Medical experts pointed to non-infectious diseases—diabetes, cancer and heart disease— as a ticking time bomb at a recent meeting of health experts at the European Health Forum in Gastein, Austria. “The economic burden we have to bear from non-communicable disease is now bigger than from the economic crisis according to the World Economic Forum, and more of a threat than climate change,” said Judith Watt, Director of the international non-governmental organisation NCD (non-communicable diseases) Alliance.
Evaluating the cost associated with such diseases helps us understand the scale of the problem, albeit in a reductionist manner. The health forum heard that the total economic cost of all these diseases will add up to an estimated 23 trillion euro by 2030, representing 48% of global GDP in 2010, and pushing millions below the poverty line. In human terms, NCDs are responsible for 86 % of all deaths in the 53 countries of the WHO Region Europe.

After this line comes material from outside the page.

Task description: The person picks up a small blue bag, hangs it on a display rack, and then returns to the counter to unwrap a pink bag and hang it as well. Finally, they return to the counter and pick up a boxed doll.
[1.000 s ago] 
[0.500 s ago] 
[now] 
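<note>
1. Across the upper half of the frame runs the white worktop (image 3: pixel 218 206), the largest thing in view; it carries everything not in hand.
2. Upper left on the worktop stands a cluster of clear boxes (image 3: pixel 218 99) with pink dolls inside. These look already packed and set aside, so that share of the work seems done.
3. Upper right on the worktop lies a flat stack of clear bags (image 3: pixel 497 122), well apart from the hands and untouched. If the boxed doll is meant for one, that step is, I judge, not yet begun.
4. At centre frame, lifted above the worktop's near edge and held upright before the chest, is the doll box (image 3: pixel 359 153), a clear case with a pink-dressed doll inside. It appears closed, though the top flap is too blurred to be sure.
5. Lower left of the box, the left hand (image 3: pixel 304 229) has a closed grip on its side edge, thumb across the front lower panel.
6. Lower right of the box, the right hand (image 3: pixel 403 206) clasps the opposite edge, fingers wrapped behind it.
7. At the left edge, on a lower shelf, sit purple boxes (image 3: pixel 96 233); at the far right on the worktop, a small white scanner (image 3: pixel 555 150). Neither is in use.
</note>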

A number of the experts noted that politicians tend to favour quick fix solutions at minimum expense, whereas the payoff for diseases like diabetes and cancer occur on a longer time scale. Money going into health care “is an investment, not a cost,” Paola Testori Coggi, Director General for Health and Consumers in the European Commission, in Brussels, Belgium, told the conference: “It allows working people to stay longer in their working lives.”

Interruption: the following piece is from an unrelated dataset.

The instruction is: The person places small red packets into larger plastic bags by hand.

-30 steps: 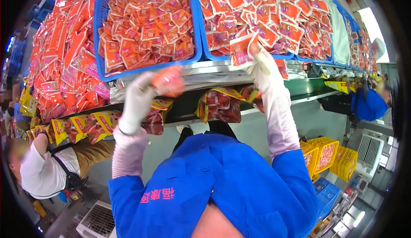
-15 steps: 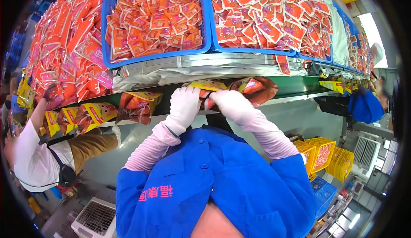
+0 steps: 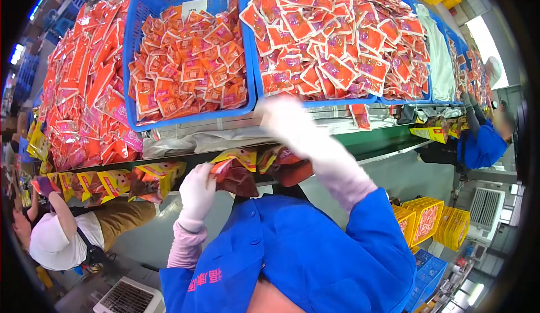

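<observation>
My left hand point(image 3: 197, 192), in a white glove, is closed on the left edge of an open yellow and red bag point(image 3: 236, 172) standing on the conveyor. My right hand point(image 3: 284, 116), also gloved, is raised at the front rim of the blue crates and smeared by motion, so its fingers cannot be made out. Below it stands another bag point(image 3: 287, 167). Small orange sachets point(image 3: 191, 65) lie in the left blue crate point(image 3: 197, 121), and red sachets point(image 3: 337, 43) are heaped in the crate to its right.
More bags point(image 3: 115, 183) stand along the conveyor point(image 3: 388, 141) to the left. A person in white point(image 3: 53, 231) works at the left, and another in blue point(image 3: 484, 144) at the far right. Yellow crates point(image 3: 422, 220) are stacked on the floor at the right.
My right hand has left the bag and moved up toward the crates. My left hand has shifted left and down with the bag. The view has shifted, and the bag stands wider open.
</observation>
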`<state>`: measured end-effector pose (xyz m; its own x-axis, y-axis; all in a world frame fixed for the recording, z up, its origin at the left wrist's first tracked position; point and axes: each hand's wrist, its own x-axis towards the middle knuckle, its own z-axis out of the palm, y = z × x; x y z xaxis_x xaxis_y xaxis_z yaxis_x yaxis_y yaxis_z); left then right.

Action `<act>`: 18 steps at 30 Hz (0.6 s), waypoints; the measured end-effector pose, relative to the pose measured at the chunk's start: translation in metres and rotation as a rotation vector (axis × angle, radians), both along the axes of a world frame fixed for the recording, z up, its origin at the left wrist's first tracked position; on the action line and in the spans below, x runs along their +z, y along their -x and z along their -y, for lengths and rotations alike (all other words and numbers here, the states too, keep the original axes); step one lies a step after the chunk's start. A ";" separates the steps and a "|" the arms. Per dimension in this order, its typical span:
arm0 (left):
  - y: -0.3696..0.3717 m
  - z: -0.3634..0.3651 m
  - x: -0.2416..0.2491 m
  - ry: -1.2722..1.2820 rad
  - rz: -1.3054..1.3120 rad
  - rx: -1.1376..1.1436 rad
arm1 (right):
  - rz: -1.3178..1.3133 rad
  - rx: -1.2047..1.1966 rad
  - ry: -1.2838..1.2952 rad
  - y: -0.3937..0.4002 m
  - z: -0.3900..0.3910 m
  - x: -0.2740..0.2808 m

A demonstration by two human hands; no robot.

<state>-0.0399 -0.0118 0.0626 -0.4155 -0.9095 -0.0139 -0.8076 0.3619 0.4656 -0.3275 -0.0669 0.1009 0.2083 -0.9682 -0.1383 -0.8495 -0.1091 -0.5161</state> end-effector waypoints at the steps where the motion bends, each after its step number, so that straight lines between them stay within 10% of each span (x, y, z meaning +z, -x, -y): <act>1: 0.003 0.001 0.009 -0.105 -0.117 0.037 | -0.088 -0.099 0.152 0.035 0.034 -0.044; 5: 0.050 0.001 0.024 -0.291 -0.518 -0.024 | -0.434 -0.154 -0.040 0.080 0.102 -0.147; 10: 0.089 -0.003 -0.018 0.011 -0.255 -0.518 | -0.007 -0.346 0.326 0.086 0.051 -0.081; 12: 0.084 -0.014 -0.036 0.069 -0.009 -0.536 | 0.507 -0.349 -0.003 0.072 0.008 -0.014; 18: 0.032 -0.024 -0.027 0.129 0.124 -0.645 | 0.097 0.075 -0.504 -0.014 -0.091 0.006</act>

“But if we don’t invest in health in the medium term, society will not be sustainable,” she argued, “the workforce will suffer greater sickness levels and less people will be able to work to pension age.” Indeed, previous studies have also shown the burden chronic disease may impose on economic growth. “If the frequency of non-communicable diseases increases by 10%, economic growth shrinks by 0.5%,” Washington DC, US-based World Bank expert Armin Fidler said, citing a 2011 study in the Lancet medical journal. “They shorten a person’s healthy life span and cut down on productivity in what are referred to as a person’s best years.”
Solutions exist, nevertheless.
Fidler stressed the need to make preventive measures a priority, through policies. He suggested taking action against smoking, reducing salt intake, eliminating trans-fats and reducing saturated fatty acids and promoting exercise by transport policies and other strategies. For example, taxing sugar and fat can not only improve health but also raise money for health care. If a 17.5% value-added tax were placed on unhealthy food in Great Britain, a British Medical Journal study published in May 2012 found, it would translate into 900 to 2,700 fewer deaths per year from heart disease.
The role of personal responsibility is not to be under estimated. “The patient must play a role by making better decisions in their life styles which can influence their health in future years... I refer mainly to tobacco use, physical activity and healthy diet. We all have a social responsibility to make better choices,” Testori Coggi said.
Yet, targeting the health sector itself may not be sufficient. Instead, an integrated approach could be needed. South Australia, for example, looked at how urban planning decisions could help people walk to work and not encourage them to use their cars. Coggi concluded: “Investments are needed not only in health sectors but perhaps most useful investments are in other sectors whether it is in communication, in transport and infrastructure, in urban planning or in smart policies to incentivise people to use the right behaviours.”